- Written by: Dennis Kelly

= The Ritual Slaughter of Gorge Mastromas =

The Ritual Slaughter of Gorge Mastromas is a 2013 play by the British dramatist Dennis Kelly. It premiered at the Royal Court Theatre from 5 September to 19 October 2013, in a production directed by Vicky Featherstone. It featured Tom Brooke in the title role of Gorge (pronounced "George") Mastromas and a cast which included Pippa Haywood, Joshua James, Kate O'Flynn, Alan Williams, Jonathan McGuiness and Aaron Monaghan.

==Plot==
A prologue divided between all seven actors described Mastromas' early life. He is then seen attending a meeting as a staff-member at a failing restaurant chain, where the chairman is agonising over an oncoming takeover. A businesswoman arrives and talks to the chairman, then to Mastromas alone, tempting him to betray the chairman to profit from the takeover himself. He does so and becomes a high-flying successful businessman. He falls in love with his employee Louisa but finds it impossible to woo her, until he bribes her counsellor and therapist to reveal details of her childhood sexual abuse by her father. These he uses to fake a suicide attempt and - having been told that she falls in love empathetically - he tells her a long and sustained lie that he was abused by his father too.

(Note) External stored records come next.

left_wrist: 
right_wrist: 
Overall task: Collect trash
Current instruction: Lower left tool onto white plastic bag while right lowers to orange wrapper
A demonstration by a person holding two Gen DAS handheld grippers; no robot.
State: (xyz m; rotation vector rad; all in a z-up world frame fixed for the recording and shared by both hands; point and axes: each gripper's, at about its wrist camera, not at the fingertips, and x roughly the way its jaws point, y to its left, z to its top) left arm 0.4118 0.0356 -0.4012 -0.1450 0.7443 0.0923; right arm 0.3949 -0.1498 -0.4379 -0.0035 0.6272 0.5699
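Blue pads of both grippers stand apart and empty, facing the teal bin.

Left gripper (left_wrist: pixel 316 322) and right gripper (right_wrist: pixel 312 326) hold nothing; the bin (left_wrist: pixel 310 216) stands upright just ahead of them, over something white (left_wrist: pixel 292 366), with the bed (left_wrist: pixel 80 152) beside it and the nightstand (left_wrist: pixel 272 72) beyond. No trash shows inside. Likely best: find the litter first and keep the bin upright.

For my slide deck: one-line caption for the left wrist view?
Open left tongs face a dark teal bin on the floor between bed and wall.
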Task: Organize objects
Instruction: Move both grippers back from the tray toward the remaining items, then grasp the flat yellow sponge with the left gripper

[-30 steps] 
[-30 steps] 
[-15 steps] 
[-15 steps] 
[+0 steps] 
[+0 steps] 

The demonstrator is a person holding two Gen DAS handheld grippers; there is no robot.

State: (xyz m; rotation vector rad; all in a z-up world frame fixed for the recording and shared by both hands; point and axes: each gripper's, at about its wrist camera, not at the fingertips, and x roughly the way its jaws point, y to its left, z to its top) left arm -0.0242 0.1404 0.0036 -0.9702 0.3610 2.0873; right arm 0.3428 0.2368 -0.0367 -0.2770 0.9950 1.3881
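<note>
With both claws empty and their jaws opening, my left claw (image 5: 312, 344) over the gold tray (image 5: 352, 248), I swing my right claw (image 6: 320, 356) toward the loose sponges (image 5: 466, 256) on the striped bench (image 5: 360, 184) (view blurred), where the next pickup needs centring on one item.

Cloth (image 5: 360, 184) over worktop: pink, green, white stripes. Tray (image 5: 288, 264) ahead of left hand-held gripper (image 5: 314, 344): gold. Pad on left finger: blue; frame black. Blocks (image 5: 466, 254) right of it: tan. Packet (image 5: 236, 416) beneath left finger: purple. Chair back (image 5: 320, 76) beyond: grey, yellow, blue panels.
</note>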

Louisa marries him and Mastromas writes a best-selling memoir of his wholly fictional childhood abuse. His elder brother, who has changed his name to Gel, finds Mastromas. Feeling betrayed that Mastromas has sullied their father's memory, he announces that he is about to reveal the truth to a journalist. Mastromas fakes a reconciliation but then kills Gel, only to have Louisa leave him after having been contacted by the journalist. The final scene shows the old and reclusive Mastromas being visited by Pete, who turns out to be his grandson via a child Mastromas fathered before his rise to riches.